100 hari Jokowi-Maruf, KontraS tagih penyelesaian kasus HAM masa lalu

Upaya delegitimasi HAM juga terlihat dari usaha negara yang ingin menyelesaikan pelanggaran HAM melalui mekanisme nonyudisial.

Kepala Biro Penelitian, Pemantauan, dan Dokumentasi Komisi untuk Orang Hilang dan Korban Tindak Kekerasan (KontraS) Rivanlee Anandar dalam jumpa pers di Kantor KontraS, Jakarta Pusat, Senin (27/1). Foto Akbar Ridwan

Pemerintahan Joko Widodo dan Ma'ruf Amin dianggap mendelegitimasi hak asasi manusia (HAM) dalam 100 hari masa kerjanya.
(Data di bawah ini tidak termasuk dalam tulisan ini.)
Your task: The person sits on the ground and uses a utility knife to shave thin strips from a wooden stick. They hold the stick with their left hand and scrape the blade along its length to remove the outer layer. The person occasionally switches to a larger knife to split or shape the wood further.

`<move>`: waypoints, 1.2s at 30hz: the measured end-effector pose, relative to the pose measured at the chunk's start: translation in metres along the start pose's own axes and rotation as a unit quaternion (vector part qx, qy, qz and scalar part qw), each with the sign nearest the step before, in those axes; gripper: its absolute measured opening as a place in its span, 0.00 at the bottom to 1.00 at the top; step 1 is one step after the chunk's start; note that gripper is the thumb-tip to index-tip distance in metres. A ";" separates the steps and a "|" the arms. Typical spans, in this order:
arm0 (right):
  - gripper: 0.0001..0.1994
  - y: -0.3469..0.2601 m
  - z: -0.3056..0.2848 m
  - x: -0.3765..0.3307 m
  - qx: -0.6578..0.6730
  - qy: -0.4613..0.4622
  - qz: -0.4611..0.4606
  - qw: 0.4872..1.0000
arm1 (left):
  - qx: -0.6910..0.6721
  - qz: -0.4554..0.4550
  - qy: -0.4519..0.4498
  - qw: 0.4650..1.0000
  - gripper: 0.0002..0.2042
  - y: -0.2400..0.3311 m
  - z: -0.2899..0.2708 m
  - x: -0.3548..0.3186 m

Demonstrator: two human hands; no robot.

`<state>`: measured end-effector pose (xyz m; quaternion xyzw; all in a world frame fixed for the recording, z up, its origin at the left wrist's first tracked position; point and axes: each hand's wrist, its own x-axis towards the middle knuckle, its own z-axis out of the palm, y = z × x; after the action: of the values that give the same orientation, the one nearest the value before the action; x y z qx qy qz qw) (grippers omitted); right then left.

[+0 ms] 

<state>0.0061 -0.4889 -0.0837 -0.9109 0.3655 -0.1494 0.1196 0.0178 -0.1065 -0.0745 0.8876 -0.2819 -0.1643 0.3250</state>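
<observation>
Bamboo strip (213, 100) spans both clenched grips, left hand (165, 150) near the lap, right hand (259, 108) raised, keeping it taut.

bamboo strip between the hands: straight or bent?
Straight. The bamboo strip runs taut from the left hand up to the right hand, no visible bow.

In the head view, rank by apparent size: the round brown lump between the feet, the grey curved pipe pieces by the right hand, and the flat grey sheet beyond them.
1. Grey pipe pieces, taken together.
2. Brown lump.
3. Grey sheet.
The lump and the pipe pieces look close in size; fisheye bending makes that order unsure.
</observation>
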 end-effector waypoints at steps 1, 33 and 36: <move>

Salah alasan atas tudingan tersebut ialah pengangkatan Prabowo Subianto sebagai Menteri Pertahanan dan penunjukkan Wiranto untuk Ketua Dewan Pertimbangan Presiden.

Kepala Biro Penelitian, Pemantauan, dan Dokumentasi Komisi untuk Orang Hilang dan Korban Tindak Kekerasan (KontraS), Rivanlee Anandar menilai adanya dua sosok itu di Kabinet Indonesia Maju dianggap mencederai rasa keadilan bagi korban pelanggaran HAM masa lalu sekaligus pukulan telak bagi koalisi masyarakat sipil.

"Masuknya figur-figur tersebut itu semakin memperlemah kekuatan koalisi masyarakat sipil atau korban untuk menuntut kasus (pelanggaran HAM) yang selama ini tidak juga terselesaikan," kata Rivan dalam jumpa pers di Jakarta, Senin (27/1).

Rivan menambahkan, upaya delegitimasi HAM juga terlihat dari usaha negara yang ingin menyelesaikan pelanggaran HAM melalui mekanisme nonyudisial atau di luar pengadilan. Hal itu berdasarkan wacana Komisi Kebenaran dan Rekonsiliasi yang saat ini didengungkan pemerintah.

Wacana nonyudisial, merut Rivan, bertolak belakang dengan keinginan dari korban itu sendiri. Di sisi lain, kebijakan ini dituding bisa semakin memperkuat rantai impunitas.